There are two major enigmas in the outer solar atmosphere, the corona, that have persisted over many decades. Solar flares are explosions above the solar surface that sometimes exceed a hundred times the total energy consumption of all humanity since its existence.

Most surprising and not understood is why a significant fraction of the total energy first appears in the form of accelerated electrons and protons, far exceeding terrestrial accelerators in efficiency. And secondly, the corona at the surface is heated to millions of degrees also in apparently quiet times. The two enigmas may be closely related as both are generally agreed to be caused by the magnetic field. The heating may possibly occur in the form of a plethora of nanoflares, poorly observed tiny flare explosions.

Flare electrons accelerated to nearly the speed of light can readily be observed by their synchrotron emission in radio waves. They lose their energy by heating plasma in the solar atmosphere. In turn, plasma with temperatures of millions of degrees is observable in soft X-rays. Thus, radio and X-ray emissions seem to be related by cause and effect. This is confirmed by the fact that in most flares the radio emission peaks a few seconds before the X-ray emission. If the efficiencies and emission conditions were the same in all flares, one would expect the two emissions to correlate perfectly in peak luminosity.

Figure 2:  Comparison of peak fluxes in soft X-rays and radio (3.6 cm wavelength). Upper limits derived from preflare observations are shown by red arrows. Two peaks in the early main are phase are indicated with a little red x, the main peak with a capital red X.

The observed correlation is shown in Figure 2: flares with intense radio emission have a large luminosity in X-rays. The dashed line indicates the general relation. It is linear from microflares to huge stellar flares over a range of 5 orders of magnitude.

However, two types of solar flares deviate from the general relation. Nanoflares are small explosions in quiet regions of the Sun. Their radio emission is smaller in relation the X-ray emission than in regular flares, so their ratio is to the left of the dashed line in Figure 2. Thus they appear to be less efficient in accelerating electrons to high energies that emit radio emission. It was believed that this was a property of the quiet Sun, where the magnetic field is smaller than in active regions.

Figure 3: Light curves of preflares as observed in soft X-rays (6-12 keV) by RHESSI satellite (black) and the Nobeyama Radioheliograph (red) in Japan.

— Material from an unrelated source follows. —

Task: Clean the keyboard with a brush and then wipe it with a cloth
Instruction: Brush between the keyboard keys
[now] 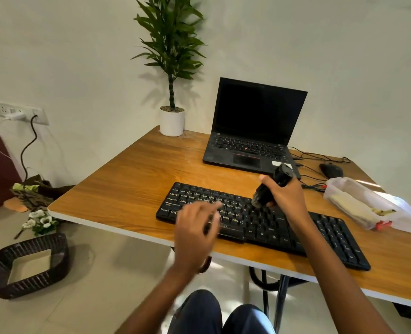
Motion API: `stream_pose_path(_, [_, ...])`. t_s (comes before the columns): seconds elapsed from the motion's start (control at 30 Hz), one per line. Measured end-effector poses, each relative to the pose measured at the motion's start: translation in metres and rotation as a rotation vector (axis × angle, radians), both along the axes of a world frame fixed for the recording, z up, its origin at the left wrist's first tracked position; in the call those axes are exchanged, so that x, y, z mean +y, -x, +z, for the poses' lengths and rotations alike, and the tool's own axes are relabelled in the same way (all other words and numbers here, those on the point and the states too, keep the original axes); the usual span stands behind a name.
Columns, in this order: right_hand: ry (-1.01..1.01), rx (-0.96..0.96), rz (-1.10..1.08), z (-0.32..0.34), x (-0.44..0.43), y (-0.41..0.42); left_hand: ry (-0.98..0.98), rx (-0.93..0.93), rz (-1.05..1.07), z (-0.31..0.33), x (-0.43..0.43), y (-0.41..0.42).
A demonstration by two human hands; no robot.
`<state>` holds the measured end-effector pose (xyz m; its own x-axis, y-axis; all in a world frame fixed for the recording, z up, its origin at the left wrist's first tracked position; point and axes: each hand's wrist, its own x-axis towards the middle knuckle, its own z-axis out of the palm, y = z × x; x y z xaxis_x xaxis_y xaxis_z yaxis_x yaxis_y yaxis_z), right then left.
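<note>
A black keyboard lies slanted along the front edge of the wooden table. My right hand grips a black brush, tilted with its bristle end down over the keyboard's upper middle rows. My left hand hovers blurred over the keyboard's left half, fingers loosely spread and holding nothing. A clear plastic bag with pale folded material inside lies on the table to the right; I cannot tell if it is the cloth.
An open black laptop stands behind the keyboard, with a mouse and cables to its right. A potted plant sits at the far corner. A dark wicker basket and flowers lie on the floor at left.
</note>
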<state>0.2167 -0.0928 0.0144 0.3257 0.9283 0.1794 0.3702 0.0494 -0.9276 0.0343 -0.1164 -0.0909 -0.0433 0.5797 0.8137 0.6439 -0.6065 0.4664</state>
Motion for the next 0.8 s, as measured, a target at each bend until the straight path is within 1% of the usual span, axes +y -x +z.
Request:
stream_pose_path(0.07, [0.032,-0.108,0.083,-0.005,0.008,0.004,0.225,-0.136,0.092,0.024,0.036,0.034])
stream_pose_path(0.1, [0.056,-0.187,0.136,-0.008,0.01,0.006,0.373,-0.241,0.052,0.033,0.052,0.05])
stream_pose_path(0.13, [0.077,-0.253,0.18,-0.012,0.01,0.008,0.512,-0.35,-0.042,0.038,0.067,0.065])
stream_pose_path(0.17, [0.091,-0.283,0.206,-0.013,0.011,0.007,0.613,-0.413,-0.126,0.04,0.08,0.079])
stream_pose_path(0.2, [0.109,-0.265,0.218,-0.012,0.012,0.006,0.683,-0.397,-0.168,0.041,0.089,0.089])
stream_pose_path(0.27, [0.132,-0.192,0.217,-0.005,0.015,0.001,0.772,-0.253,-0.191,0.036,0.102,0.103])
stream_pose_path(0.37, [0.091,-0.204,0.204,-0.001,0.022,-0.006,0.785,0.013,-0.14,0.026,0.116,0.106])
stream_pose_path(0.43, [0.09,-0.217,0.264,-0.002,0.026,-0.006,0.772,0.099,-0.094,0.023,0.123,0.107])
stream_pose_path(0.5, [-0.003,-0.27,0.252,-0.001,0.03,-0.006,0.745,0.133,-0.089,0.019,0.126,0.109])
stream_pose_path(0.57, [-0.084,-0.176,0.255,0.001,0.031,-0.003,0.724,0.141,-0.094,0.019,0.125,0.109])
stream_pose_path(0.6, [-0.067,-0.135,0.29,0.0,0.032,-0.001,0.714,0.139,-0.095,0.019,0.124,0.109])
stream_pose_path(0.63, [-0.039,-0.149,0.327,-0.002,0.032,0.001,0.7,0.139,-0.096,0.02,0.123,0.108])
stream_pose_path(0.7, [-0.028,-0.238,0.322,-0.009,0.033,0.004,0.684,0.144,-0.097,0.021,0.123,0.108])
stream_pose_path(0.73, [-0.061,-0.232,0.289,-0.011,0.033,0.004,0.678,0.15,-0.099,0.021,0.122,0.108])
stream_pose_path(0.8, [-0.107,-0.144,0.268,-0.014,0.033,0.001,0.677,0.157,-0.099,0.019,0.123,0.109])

Now we have observed three small flares before a major flare. They are known as preflares and are a hundred times smaller than the main-phase flare. They occurred in an active region at the same place as the main-phase flare a few minutes later. Do they follow in their X-ray/radio ratio the radio-poor trend of nanoflares or the ratio of active-regions regular flares?

In Figure 3 the three peaks of the preflare X-ray emission is shown. Also displayed is the observed radio luminosity. The latter does not show any peak. Thus the preflares were not detected at the limit of the radio telescope. They are radio-poor and thus follow the nanoflares.

The ratio of X-ray to radio emission of the three preflares is also shown Figure 2. As the radio emission was not detected, the result is an upper limit and indicated with arrows. In Figure 2, two early peaks and the main peak of the main phase of the flare are also indicated. They show ratios typical for flares.

In conclusion, the smallest flare explosions, such as nanoflares and preflares, are less efficient in accelerating radio emitting high-energy electrons. It is the unknown acceleration process that makes the difference. The more energy is released the higher energy electrons can achieve. This property excludes some acceleration models and favors others. For example, the avalanche model proposes that a flare is composed of a large number of elemental explosions that trigger more explosions of the same kind. It cannot explain the observed property. On the other hand, in the turbulence model, the abundance of high-energy electrons increases with power, thus predicting the observed behavior.

The coming years will see two space missions toward the Sun to further explore flares, coronal heating, and other phenomena. In 2018 the all-American small Parker Solar Probe will be launched. A year later a larger international mission led by the European Space Agency will follow. Both missions are equipped with a multitude of instruments to scrutinize the near-Sun medium and work together on complementary observation plans.

These findings are described in the article entitled Observations of a Radio-Quiet Solar Preflare, published in the journal Solar Physics. This work was led by Arnold O. Benz from FHNW and ETH Zurich, Switzerland, in collaboration with Marina Battaglia (FHNW, Switzerland) and Manuel Guedel (University of Vienna).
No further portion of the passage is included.